PROBLEM DETAILS >>
Return every entry exactly.

SUPPLIED RECORDS >>

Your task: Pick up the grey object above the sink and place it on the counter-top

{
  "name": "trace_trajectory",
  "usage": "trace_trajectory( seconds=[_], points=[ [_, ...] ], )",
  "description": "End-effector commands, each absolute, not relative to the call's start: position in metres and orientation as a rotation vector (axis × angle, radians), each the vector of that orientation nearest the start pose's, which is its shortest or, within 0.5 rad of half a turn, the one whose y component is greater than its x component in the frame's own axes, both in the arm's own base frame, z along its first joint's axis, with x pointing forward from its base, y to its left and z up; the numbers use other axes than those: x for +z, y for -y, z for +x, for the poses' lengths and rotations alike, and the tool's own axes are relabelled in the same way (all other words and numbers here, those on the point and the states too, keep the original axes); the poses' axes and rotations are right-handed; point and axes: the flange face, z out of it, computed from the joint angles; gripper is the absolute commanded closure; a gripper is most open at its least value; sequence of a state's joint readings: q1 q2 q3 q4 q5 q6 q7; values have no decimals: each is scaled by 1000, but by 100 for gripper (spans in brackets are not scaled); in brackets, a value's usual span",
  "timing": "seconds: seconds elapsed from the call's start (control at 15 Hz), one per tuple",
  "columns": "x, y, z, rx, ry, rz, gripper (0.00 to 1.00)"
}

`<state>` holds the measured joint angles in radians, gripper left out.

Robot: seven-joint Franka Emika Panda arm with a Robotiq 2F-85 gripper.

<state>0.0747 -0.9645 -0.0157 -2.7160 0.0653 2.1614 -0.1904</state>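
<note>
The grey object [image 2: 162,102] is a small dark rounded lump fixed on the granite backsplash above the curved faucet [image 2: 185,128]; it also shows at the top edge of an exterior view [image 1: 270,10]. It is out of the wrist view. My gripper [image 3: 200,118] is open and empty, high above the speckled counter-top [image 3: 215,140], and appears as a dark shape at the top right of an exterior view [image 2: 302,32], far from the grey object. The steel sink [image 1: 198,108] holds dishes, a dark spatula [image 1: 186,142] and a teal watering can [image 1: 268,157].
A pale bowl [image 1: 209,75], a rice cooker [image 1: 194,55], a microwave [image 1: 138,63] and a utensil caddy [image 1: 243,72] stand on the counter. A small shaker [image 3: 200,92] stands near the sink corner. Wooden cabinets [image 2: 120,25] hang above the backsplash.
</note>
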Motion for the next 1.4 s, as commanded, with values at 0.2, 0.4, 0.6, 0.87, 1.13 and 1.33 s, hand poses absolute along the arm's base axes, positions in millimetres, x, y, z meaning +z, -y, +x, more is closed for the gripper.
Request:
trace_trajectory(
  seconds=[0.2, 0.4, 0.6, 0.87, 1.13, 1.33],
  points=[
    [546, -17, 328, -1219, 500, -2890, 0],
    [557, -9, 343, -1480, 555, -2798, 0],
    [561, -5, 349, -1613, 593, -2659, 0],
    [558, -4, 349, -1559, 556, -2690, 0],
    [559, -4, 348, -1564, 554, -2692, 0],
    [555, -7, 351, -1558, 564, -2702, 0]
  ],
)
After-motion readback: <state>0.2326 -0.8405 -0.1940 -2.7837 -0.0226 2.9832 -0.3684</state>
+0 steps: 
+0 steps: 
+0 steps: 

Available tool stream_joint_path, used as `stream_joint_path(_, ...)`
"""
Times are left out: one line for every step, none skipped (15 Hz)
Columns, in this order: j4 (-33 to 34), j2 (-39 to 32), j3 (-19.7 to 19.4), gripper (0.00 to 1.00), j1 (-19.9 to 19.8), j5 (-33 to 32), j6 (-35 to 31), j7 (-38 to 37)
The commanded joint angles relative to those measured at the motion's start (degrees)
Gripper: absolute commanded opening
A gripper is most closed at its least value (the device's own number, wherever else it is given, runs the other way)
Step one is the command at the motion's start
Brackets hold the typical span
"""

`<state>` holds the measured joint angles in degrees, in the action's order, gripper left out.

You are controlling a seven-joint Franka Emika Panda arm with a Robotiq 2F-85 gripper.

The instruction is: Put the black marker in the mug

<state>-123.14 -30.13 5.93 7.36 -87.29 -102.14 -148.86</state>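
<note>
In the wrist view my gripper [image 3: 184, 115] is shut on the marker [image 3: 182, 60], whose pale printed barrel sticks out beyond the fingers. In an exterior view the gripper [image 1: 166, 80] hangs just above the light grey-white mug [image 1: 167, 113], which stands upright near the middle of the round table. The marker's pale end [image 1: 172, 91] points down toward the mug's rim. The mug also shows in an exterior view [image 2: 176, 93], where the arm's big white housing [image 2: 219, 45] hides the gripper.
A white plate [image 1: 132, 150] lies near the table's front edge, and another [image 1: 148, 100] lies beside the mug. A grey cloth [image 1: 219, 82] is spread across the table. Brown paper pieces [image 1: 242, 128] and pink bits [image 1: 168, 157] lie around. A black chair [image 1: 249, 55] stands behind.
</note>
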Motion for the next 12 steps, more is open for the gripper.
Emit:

RESPONSE AREA >>
Your task: Pick up the grey object above the sink and place it on the counter-top

{
  "name": "trace_trajectory",
  "usage": "trace_trajectory( seconds=[_], points=[ [_, ...] ], )",
  "description": "End-effector commands, each absolute, not relative to the call's start: position in metres and orientation as a rotation vector (axis × angle, radians), each the vector of that orientation nearest the start pose's, which is its shortest or, within 0.5 rad of half a turn, the one whose y component is greater than its x component in the frame's own axes, both in the arm's own base frame, z along its first joint's axis, with x pointing forward from its base, y to its left and z up; the numbers use other axes than those: x for +z, y for -y, z for +x, for the poses' lengths and rotations alike, and the tool's own axes are relabelled in the same way (all other words and numbers here, those on the point and the states too, keep the original axes); the poses' axes and rotations are right-handed; point and axes: the flange face, z out of it, computed from the joint angles; gripper is the absolute commanded closure; a gripper is most open at its least value; sequence of a state's joint readings: q1 q2 q3 q4 q5 q6 q7; values have no decimals: each is scaled by 1000, but by 100 for gripper (spans in brackets are not scaled); in brackets, a value's usual span",
  "timing": "seconds: seconds elapsed from the call's start (control at 15 Hz), one per tuple",
  "columns": "x, y, z, rx, ry, rz, gripper (0.00 to 1.00)"
}

`<state>` holds the measured joint angles in radians, gripper left out.

Robot: seven-joint Franka Emika Panda arm with a Robotiq 2F-85 gripper.

<state>0.0747 -0.9645 -0.0157 -2.7160 0.0653 2.1614 -0.1904</state>
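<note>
The grey object [image 2: 162,102] is a small dark rounded lump fixed on the granite backsplash above the curved faucet [image 2: 185,128]; it also shows at the top edge of an exterior view [image 1: 270,10]. It is out of the wrist view. My gripper [image 3: 200,118] is open and empty, high above the speckled counter-top [image 3: 215,140], and appears as a dark shape at the top right of an exterior view [image 2: 302,32], far from the grey object. The steel sink [image 1: 198,108] holds dishes, a dark spatula [image 1: 186,142] and a teal watering can [image 1: 268,157].
A pale bowl [image 1: 209,75], a rice cooker [image 1: 194,55], a microwave [image 1: 138,63] and a utensil caddy [image 1: 243,72] stand on the counter. A small shaker [image 3: 200,92] stands near the sink corner. Wooden cabinets [image 2: 120,25] hang above the backsplash.
</note>
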Motion for the next 1.4 s, as commanded, with values at 0.2, 0.4, 0.6, 0.87, 1.13 and 1.33 s, hand poses absolute along the arm's base axes, positions in millimetres, x, y, z meaning +z, -y, +x, more is closed for the gripper.
Request:
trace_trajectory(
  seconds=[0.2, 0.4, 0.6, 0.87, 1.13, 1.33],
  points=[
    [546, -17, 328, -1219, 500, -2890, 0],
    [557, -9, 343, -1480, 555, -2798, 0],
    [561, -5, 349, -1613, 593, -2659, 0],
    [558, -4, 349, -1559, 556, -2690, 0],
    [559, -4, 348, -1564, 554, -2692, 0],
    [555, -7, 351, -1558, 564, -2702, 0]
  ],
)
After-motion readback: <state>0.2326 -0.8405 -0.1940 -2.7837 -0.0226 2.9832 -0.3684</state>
+0 steps: 
+0 steps: 
+0 steps: 

Available tool stream_joint_path, used as `stream_joint_path(_, ...)`
"""
Times are left out: one line for every step, none skipped (15 Hz)
Columns, in this order: j4 (-33 to 34), j2 (-39 to 32), j3 (-19.7 to 19.4), gripper (0.00 to 1.00), j1 (-19.9 to 19.8), j5 (-33 to 32), j6 (-35 to 31), j7 (-38 to 37)
The commanded joint angles relative to those measured at the motion's start (degrees)
Gripper: absolute commanded opening
A gripper is most closed at its least value (the device's own number, wherever else it is given, runs the other way)
Step one is the command at the motion's start
Brackets hold the typical span
"""

`<state>` holds the measured joint angles in degrees, in the action's order, gripper left out.

You are controlling a seven-joint Franka Emika Panda arm with a Robotiq 2F-85 gripper.

The instruction is: Put the black marker in the mug

<state>-123.14 -30.13 5.93 7.36 -87.29 -102.14 -148.86</state>
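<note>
In the wrist view my gripper [image 3: 184, 115] is shut on the marker [image 3: 182, 60], whose pale printed barrel sticks out beyond the fingers. In an exterior view the gripper [image 1: 166, 80] hangs just above the light grey-white mug [image 1: 167, 113], which stands upright near the middle of the round table. The marker's pale end [image 1: 172, 91] points down toward the mug's rim. The mug also shows in an exterior view [image 2: 176, 93], where the arm's big white housing [image 2: 219, 45] hides the gripper.
A white plate [image 1: 132, 150] lies near the table's front edge, and another [image 1: 148, 100] lies beside the mug. A grey cloth [image 1: 219, 82] is spread across the table. Brown paper pieces [image 1: 242, 128] and pink bits [image 1: 168, 157] lie around. A black chair [image 1: 249, 55] stands behind.
</note>
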Motion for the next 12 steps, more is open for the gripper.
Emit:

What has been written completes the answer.